Better not. Makes me foolish sometimes,
and this is no time to get foolish.

Not foolish, happy.

I guarantee you'll
laugh at the 6:00 news.

Even your children
will become amusing.

Here. Take a hit. Danforth
will be a piece of cake.

One puff, the man is a Danish.

You swear not to open your
mouth when the man's come,

not to open it
once, I'll take a puff.


Direct from the White House.

That's it. Hold it
in. Hold it! Hold it in.

I know. I was smokin' dope while
you was eatin' matzo balls, baby.



Just fair.

Man said, three miles.

Sure is takin' it slow.

Maybe he dropped dead.

Young fella like him?

Yeah, the young ones.

They're the first ones. Boom!

They're running,
they're smiling... Boom!

You should be here
in the evening. What?

They drop like flies.
Boom, boom, boom!

You mean, they drop when...

You see over there, that
steep rise in the joggers' path?

Yeah. Uh-huh.

I call it the
Runners' Graveyard.

"The Runners' Grave..."

Let's go over there and
watch them drop. Boom!

Boom, boom, boom!

I saw a fat guy
drop the other day.

He musta weighed
about 275 pounds.

He fell down, the
whole earth shook.

The earth... Boom, boom!
Like you couldn't believe it.

I thought it was an
earthquake. Boom!


Well, now, Johnson & Johnson
holdin' 118. It sounds fine to me.

Those darlin' mutual funds,
how're they performin', partner?

Hmm?

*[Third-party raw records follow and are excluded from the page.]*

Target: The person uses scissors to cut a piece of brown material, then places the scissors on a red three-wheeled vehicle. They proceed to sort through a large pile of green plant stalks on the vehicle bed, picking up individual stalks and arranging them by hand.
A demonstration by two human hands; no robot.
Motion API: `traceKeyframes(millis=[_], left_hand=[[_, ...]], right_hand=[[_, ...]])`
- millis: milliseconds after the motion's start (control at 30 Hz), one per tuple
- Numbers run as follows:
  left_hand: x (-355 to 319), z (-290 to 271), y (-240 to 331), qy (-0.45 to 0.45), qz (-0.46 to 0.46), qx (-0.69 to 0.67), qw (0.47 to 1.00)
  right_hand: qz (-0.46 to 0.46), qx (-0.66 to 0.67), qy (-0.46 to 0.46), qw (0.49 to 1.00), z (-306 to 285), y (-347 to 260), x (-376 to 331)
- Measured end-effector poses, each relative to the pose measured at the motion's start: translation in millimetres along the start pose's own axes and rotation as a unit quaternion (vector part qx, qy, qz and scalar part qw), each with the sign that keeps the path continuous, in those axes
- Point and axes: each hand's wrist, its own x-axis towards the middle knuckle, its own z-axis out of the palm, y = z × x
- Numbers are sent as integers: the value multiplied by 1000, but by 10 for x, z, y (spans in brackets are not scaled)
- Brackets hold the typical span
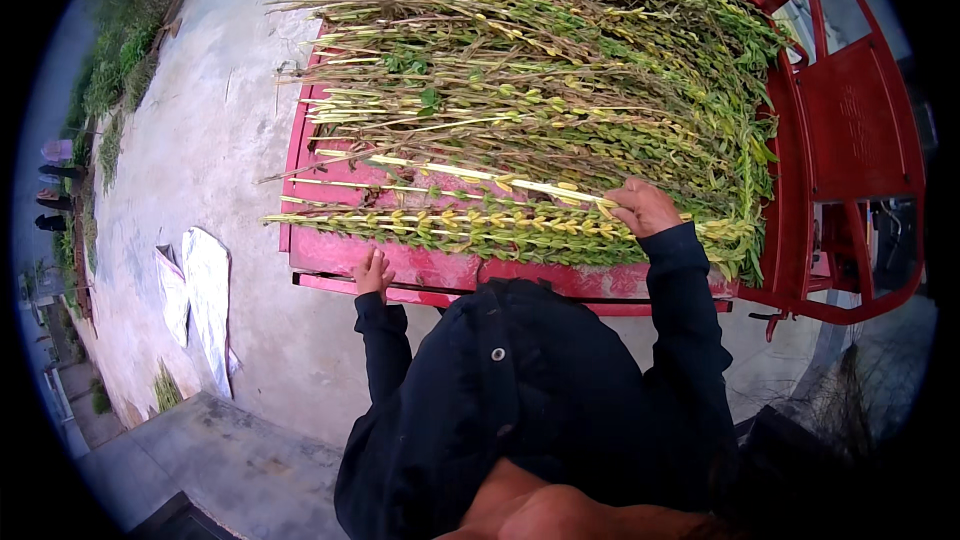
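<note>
Long sesame stalks [540, 70] with green and yellowing pods lie side by side across a red cart bed [420, 268], leafy tips to the right. My right hand [643, 207] is closed around one pale stalk [470, 172] near the bed's front right. That stalk stretches leftward over the others, its bare end towards the left. Closer to me, a few pod-covered stalks [440, 224] run along the front edge. At the front left, my left hand [373, 273] rests by the bed's rim with its fingers apart, holding nothing.
A red metal frame [850, 130] rises at the bed's right end. On the concrete ground [240, 70] to the left lies a white sheet or sack [208, 290]. Small green stalks [167, 387] lie below it. Folded dark and light items [57, 185] sit near the grassy edge [125, 60].
</note>
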Motion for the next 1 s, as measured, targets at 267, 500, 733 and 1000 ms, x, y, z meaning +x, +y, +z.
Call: traceKeyframes(millis=[267,500,733,1000], left_hand=[[-234,1516,928,-361,28,-390,846],[-1,1092,774,-246,93,-333,905],[74,949,670,-172,111,-320,925],[172,733,739,-145,120,-318,929]], right_hand=[[-63,-50,23,996,499,-198,236],[18,-44,300,953,581,-24,90],[532,97,394,743,951,2120,-675],[400,751,324,413,1213,2341,-462]])
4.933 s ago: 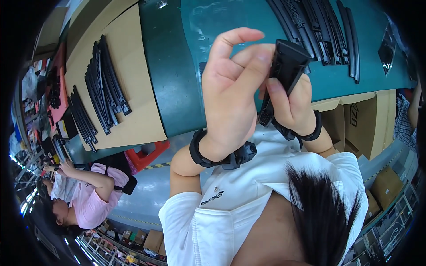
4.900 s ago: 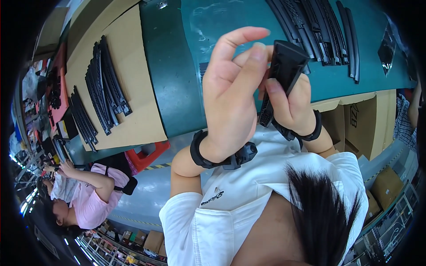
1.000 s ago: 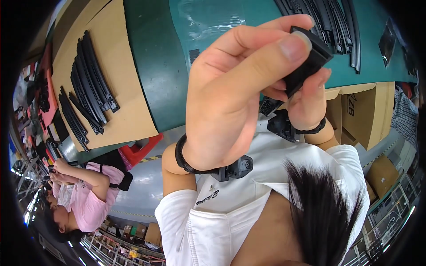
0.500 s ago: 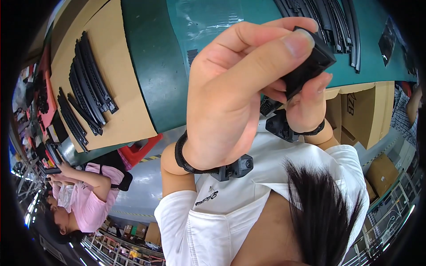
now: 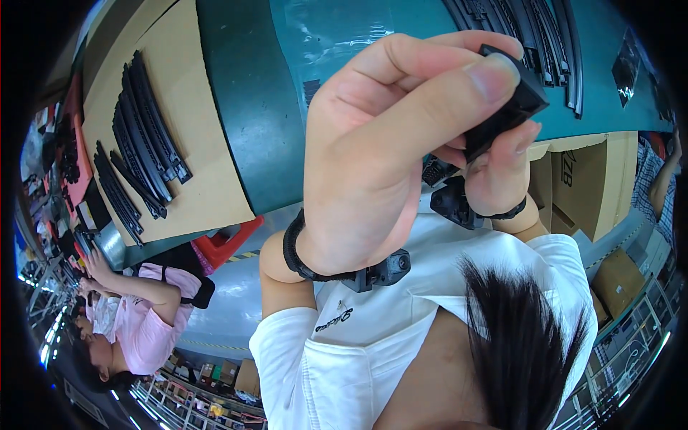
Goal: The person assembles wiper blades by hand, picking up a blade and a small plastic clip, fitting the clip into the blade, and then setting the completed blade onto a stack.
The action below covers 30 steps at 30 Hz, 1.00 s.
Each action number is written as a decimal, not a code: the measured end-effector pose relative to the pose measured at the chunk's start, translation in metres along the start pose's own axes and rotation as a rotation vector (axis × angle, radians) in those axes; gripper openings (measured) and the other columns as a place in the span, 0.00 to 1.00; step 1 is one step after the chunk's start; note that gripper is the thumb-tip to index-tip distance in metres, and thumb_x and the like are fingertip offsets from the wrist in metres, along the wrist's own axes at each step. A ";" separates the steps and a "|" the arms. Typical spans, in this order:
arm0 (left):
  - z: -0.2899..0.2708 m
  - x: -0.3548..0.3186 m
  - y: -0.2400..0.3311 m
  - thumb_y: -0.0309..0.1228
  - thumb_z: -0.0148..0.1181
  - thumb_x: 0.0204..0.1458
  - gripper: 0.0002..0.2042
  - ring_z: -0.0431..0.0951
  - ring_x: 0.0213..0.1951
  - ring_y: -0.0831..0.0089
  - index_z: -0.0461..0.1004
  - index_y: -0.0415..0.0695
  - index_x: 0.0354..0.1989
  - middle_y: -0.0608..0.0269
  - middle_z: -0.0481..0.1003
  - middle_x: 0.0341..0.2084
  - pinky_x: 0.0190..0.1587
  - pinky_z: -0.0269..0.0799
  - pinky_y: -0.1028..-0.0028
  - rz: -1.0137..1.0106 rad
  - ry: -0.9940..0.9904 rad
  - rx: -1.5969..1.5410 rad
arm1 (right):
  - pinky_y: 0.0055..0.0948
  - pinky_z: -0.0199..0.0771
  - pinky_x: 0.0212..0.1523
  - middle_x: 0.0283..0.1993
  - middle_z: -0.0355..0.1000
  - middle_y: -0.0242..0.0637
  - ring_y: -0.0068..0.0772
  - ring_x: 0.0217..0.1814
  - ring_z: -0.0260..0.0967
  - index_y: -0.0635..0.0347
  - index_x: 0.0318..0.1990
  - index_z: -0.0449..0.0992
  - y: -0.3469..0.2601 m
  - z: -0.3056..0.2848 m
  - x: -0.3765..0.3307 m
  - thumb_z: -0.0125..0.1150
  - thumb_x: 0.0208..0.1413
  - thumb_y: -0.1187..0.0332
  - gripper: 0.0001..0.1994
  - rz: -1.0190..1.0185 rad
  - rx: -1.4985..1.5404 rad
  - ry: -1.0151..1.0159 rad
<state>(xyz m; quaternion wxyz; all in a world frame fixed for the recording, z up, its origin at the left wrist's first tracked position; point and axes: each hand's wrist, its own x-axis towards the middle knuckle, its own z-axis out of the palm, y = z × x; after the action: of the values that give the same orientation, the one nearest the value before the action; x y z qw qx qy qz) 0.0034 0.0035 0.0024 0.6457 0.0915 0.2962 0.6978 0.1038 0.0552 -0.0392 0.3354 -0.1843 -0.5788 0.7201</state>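
A black plastic piece point(image 5: 527, 99) with a squared, hollow-looking end is held up close in front of me. My left hand point(image 5: 390, 147) pinches it between thumb and fingers, the thumb lying flat along its upper side. Below and partly behind it, my right hand point(image 5: 500, 175) grips the same piece, with a fingertip against its lower edge. Most of the right hand's fingers are hidden by the piece and by the left hand. How far the piece extends away from view I cannot tell.
Several long black plastic strips point(image 5: 149, 129) lie on a brown cardboard sheet point(image 5: 204, 143) at left. More black strips point(image 5: 534, 39) lie on the green table point(image 5: 251, 93) at far right, near clear plastic film point(image 5: 337, 29). An open carton point(image 5: 613, 186) stands right. A person in pink point(image 5: 147, 315) works at left.
Both hands and the black piece have shifted slightly right, with the grip unchanged. At left, the person in pink has moved an arm.
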 end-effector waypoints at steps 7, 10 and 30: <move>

Hmm.

Dow Jones, how they lookin'?

Sounds fine to me. Mighty fine.

How's my AT&T? Hmm. Hmm.

And how's my Baby Bells doin'?

Yes, sir. Yeah, you go ahead.

No. Okay.


You know that guy on
the bench over there...


Standard & Poor, how're
they lookin' at close, pal?

Standard & Poor, doing all right.
Lookin' to close up a quarter and a half.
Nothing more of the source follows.